(Records from a collection)
——

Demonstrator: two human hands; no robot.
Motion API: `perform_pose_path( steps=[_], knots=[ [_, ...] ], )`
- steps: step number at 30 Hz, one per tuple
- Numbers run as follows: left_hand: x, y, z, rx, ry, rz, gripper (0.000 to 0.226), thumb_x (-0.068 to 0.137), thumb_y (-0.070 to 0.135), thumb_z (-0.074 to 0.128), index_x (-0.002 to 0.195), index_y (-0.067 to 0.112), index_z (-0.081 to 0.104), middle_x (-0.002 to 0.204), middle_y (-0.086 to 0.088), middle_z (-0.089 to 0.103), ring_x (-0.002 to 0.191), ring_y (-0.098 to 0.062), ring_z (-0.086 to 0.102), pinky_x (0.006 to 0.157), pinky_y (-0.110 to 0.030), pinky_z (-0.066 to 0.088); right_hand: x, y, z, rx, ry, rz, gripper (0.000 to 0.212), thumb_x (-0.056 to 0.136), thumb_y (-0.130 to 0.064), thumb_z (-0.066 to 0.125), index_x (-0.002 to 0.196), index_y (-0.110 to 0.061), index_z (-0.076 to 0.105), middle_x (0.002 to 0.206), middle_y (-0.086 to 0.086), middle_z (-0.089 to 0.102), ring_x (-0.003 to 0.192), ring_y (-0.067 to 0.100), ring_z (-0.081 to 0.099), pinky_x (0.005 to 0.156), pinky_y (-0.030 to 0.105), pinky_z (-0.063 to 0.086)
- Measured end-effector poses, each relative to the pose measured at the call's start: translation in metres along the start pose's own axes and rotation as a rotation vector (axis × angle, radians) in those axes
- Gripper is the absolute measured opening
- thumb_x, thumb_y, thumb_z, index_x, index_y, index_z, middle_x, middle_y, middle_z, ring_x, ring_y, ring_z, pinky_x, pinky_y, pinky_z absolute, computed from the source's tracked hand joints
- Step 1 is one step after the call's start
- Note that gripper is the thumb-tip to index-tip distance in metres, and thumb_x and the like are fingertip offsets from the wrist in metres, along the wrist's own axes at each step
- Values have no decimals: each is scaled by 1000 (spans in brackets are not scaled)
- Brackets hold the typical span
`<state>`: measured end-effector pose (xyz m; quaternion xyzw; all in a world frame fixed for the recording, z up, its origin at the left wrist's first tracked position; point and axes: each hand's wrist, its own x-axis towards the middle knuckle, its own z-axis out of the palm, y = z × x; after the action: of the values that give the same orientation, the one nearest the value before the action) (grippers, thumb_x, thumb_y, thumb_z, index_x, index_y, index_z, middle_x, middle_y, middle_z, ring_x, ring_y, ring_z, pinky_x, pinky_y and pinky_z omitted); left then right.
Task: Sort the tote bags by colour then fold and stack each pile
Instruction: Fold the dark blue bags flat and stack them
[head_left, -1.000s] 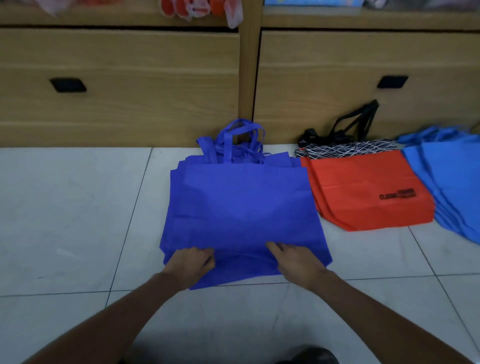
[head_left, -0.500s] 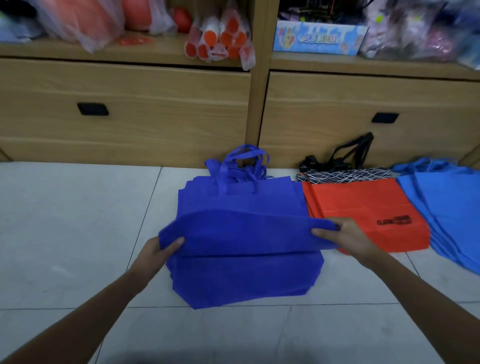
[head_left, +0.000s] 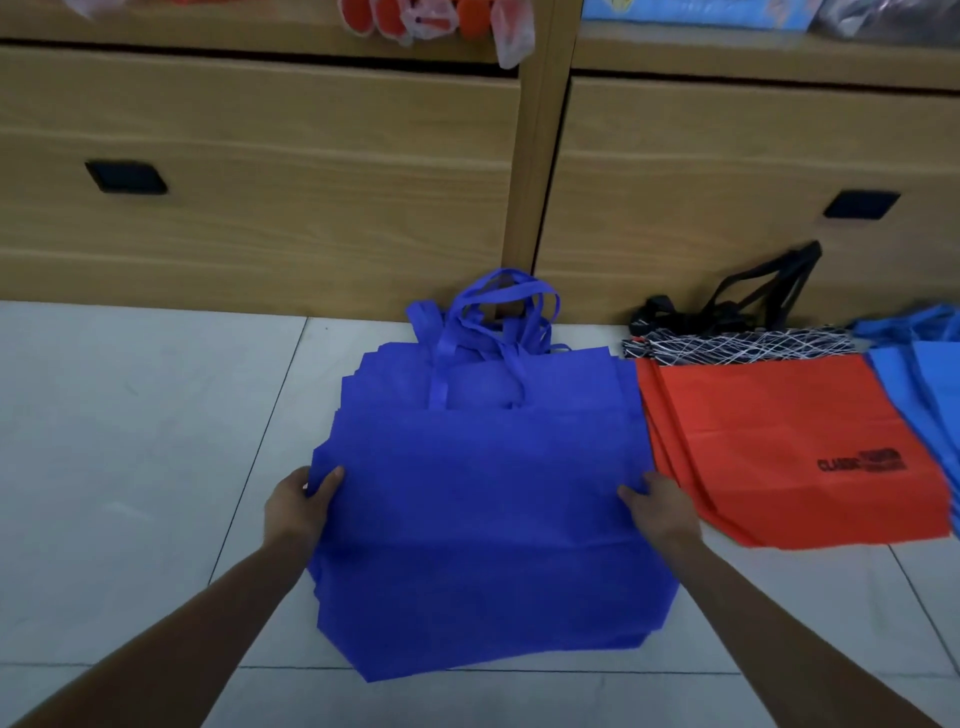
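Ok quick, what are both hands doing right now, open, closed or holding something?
Left hand: holding the left edge of the top dark blue tote bag, thumb on top.
Right hand: holding that bag's right edge.

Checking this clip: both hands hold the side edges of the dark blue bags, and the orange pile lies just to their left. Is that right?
Not quite. The head view shows the orange pile just to the right of the dark blue bags, not the left. The left hand and right hand do hold their side edges.
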<state>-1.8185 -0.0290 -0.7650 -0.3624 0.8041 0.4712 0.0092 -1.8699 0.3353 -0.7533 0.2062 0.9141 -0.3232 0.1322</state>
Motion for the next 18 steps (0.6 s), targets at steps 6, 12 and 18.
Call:
perform_pose_path(
  steps=[6,12,18],
  knots=[
    [-5,-10,5,76,-22,61,42,83,50,62,89,11,52,81,-2,59,74,-22,58,60,-34,46,2,4,13,-55,74,59,27,94,-24,51,110,-4,57,113,16,60,101,35,56,81,39,43],
    [-18,-18,3,457,-17,128,46,85,54,54,86,10,45,72,-5,55,64,-23,53,52,-33,38,-13,16,4,-125,77,73,13,88,-16,50,77,-10,51,74,7,55,70,26,52,60,31,38],
    [-42,-18,5,341,68,257,38,88,47,52,84,10,43,91,-5,50,71,-23,50,59,-36,42,-31,38,-2,78,254,-121,21,90,-17,56,73,-12,44,81,10,53,70,26,46,71,35,38]
  ],
)
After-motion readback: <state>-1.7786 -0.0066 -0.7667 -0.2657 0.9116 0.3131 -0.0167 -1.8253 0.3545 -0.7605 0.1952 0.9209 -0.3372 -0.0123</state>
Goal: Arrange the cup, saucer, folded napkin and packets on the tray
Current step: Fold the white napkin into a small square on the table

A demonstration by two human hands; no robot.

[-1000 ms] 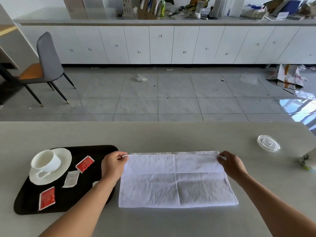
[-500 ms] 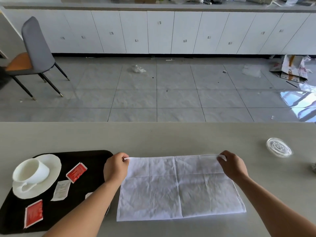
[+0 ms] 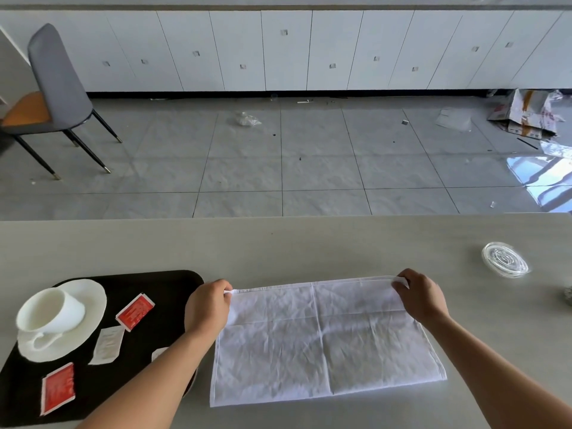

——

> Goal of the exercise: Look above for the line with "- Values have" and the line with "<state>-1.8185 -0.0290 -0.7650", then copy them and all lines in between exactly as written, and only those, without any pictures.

> Reply:
- Values have no decimals: each is scaled by 1000 (spans in brackets are not scaled)
- Brackets hold the typical span
`<state>`: measured end-effector pose (xyz m; quaternion xyzw; all in a world frame fixed for the recording, z up, its origin at the left wrist's first tracked position; point and axes: each hand's wrist, its own x-axis towards the middle knuckle, its own z-axis out of the palm, y = z × x; after the action: of the values that give the same orientation, the one nearest the value before the action) (grippers, thumb_x, thumb_y, thumb_z, index_x, index_y, index_z, middle_x, middle_y, middle_z, ring_x, ring_y, ring_z, pinky_x, pinky_y and pinky_z omitted); left then right.
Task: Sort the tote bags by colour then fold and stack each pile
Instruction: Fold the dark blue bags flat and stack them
[head_left, -1.000s] 
[head_left, -0.500s] 
[head_left, +0.000s] 
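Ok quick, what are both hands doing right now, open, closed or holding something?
Left hand: holding the left edge of the top dark blue tote bag, thumb on top.
Right hand: holding that bag's right edge.

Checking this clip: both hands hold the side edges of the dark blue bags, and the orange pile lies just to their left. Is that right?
Not quite. The head view shows the orange pile just to the right of the dark blue bags, not the left. The left hand and right hand do hold their side edges.
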<state>-1.8185 -0.0290 -0.7650 -0.3624 0.8041 0.4712 0.0092 -1.8699 0.3353 -0.7533 0.2062 0.9141 -0.3232 0.1322</state>

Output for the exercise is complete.